**Activity:**
Pictures excluded, output the lines of the data below between the one holding "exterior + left" and the one holding "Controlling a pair", inclusive, exactly as they stand.

**Data:**
┌──

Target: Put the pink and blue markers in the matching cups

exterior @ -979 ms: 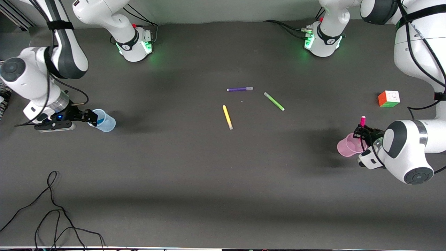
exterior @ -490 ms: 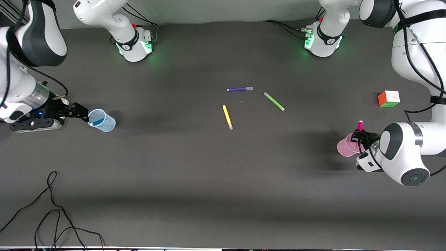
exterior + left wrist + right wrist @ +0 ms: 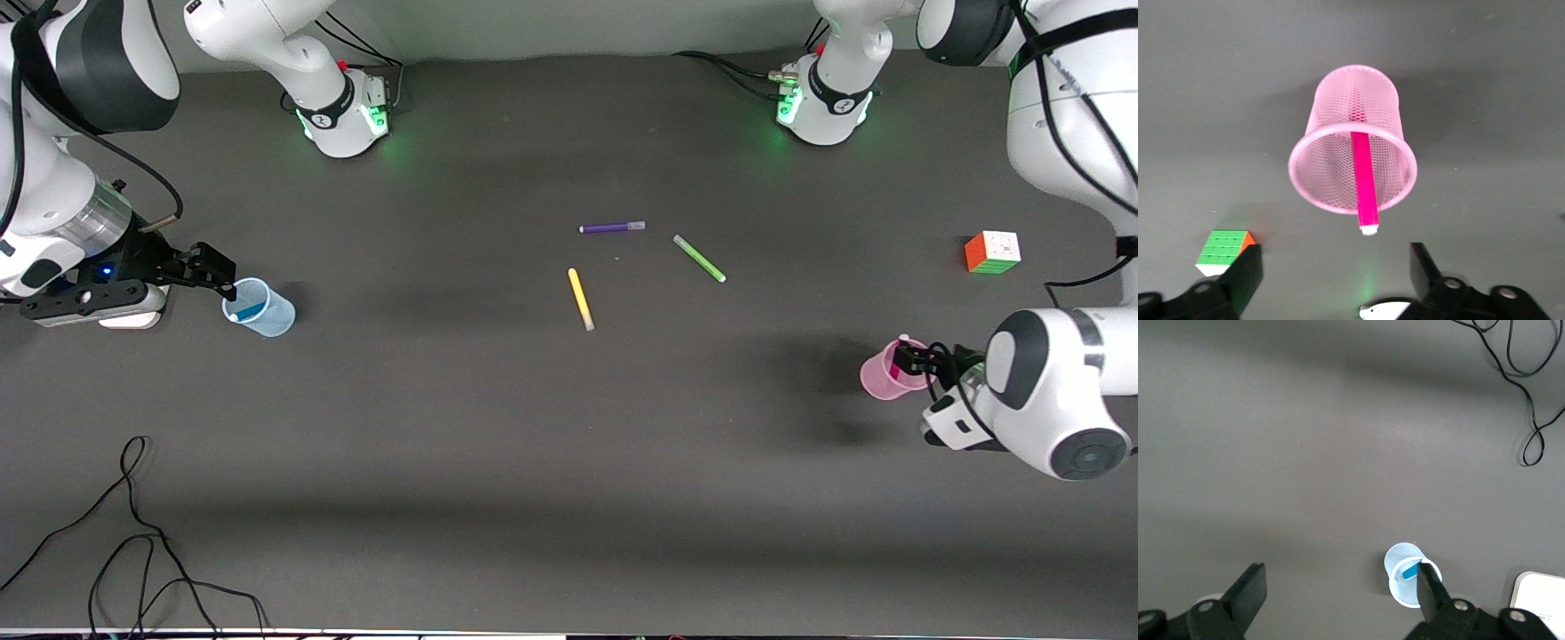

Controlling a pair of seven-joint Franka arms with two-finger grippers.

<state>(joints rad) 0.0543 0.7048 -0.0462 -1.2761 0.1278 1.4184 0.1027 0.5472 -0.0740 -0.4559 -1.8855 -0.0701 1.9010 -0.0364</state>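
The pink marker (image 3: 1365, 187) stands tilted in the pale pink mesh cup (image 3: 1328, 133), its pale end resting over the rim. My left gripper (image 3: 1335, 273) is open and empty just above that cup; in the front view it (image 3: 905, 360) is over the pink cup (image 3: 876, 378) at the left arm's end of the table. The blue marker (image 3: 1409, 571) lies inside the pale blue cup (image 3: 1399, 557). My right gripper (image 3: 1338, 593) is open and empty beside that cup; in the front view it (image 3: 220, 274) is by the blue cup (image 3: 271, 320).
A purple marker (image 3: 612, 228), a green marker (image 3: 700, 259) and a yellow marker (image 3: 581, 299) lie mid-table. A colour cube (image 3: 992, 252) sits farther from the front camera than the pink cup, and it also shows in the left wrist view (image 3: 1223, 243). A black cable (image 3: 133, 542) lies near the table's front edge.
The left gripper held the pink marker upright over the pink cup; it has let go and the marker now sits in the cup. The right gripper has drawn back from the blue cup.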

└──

**Solution:**
exterior + left wrist + right wrist @ +0 ms: 

Controlling a pair of seven-joint Franka arms with two-finger grippers.

This output is now complete.